前回に引き続き、オーセンティックシリーズとメリルについて考えていきたいと思います。
マーティンのオーセンティックシリーズの誕生には、もう一人のトップルシアであるジュリアス・ボージャスが大きく関わっています。
ヴィンテージサウンドの肝と言われる、ニカワ接着の技術をマーティンに指導したんですよね。
このことは、アコースティックギター界にとって衝撃だったのではないかと想像しています。
というのも、このメリルでさえも、昔はタイトボンドでもニカワでも音は変わらないと雑誌のインタービューなどで答えていましたが、オーセンティックが発売されて以降、あっさりニカワに切り替えましたからね。
そして音色も、どんどんナチュラル指向に変わっていきました。
そして、楽器としての品質と精度の高さでマーティンを圧倒していたコリングスでさえも、音作りの変更を余儀なくされます。
例えば塗装。
コリングスも初期のものはラッカー塗装がされていました。
それが、ラッカーでもポリウレタンでも変わらないといってポリウレタンに変更したくせに、、、
オーセンティックが発売されて以降はヴァーニッシュをはじめて、さらには2016年に発売されたヴィンテージシリーズではラッカーまで復活させるようです。
しかも、ニカワ接着をまではじめているんですよね。
明らかに迷走しています。
マーティン社を例にあげても、2000年代前半にはゴールデンエラシリーズが人気を博していました。

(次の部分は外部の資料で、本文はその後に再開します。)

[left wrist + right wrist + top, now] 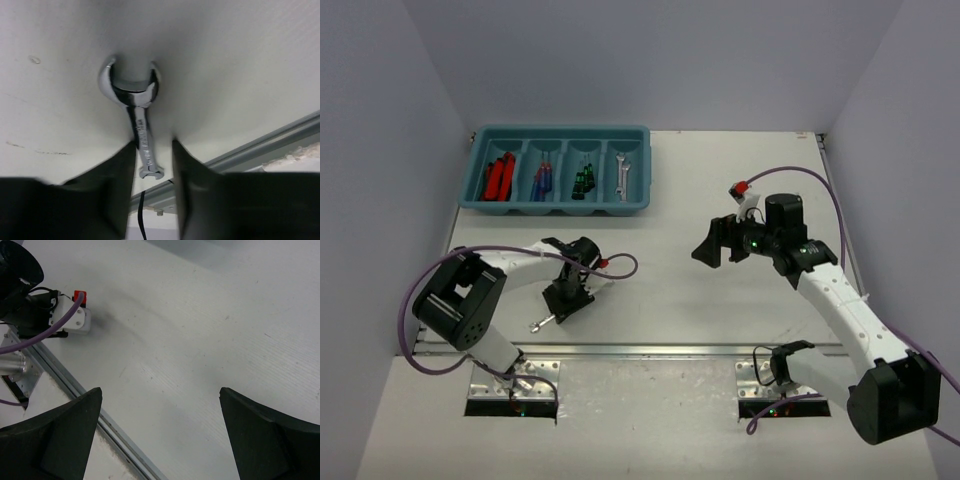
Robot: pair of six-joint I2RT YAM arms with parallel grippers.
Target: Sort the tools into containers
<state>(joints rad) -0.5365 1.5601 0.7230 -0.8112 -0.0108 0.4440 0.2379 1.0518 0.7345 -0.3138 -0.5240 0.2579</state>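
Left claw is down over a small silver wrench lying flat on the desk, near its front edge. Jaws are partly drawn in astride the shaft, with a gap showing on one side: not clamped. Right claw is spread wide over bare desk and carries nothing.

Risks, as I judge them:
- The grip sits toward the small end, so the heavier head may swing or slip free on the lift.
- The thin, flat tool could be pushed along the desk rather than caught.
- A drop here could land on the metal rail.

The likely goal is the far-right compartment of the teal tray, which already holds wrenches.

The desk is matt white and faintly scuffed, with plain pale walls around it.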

このシリーズも、音作りは当時のコリングスに通じるところがあって、ヴィンテージサウンドの復刻というテーマではありましたが、その本質はパワー&低音重視だったように感じています。
それがやはり、オーセンティック以降は、よりナチュラルなものを目指すようになったんですよね。
メリルも2000年代まではパワー&低音重視のように感じていますが、2010年頃からは、よりナチュラルに、そしてフィンガーでも使えるバランスの良さを目指すようになったと感じています。
そして2012年頃からのニカワ導入により、さらなるヌケの良さが加わるわけです。
つまり、力強い低音や、枯れたニュアンスこそがヴィンテージサウンドと思われていたものが、プリウォーギターの研究が進み、バランスの素晴らしさや抜けの良さなど、、、
プリウォーギターの楽器としての完成度そのものを再現する方向性に変わっていったんじゃないかと思うんですよね。
そしてその極みが「ニカワメリル」だと私は感じたわけです。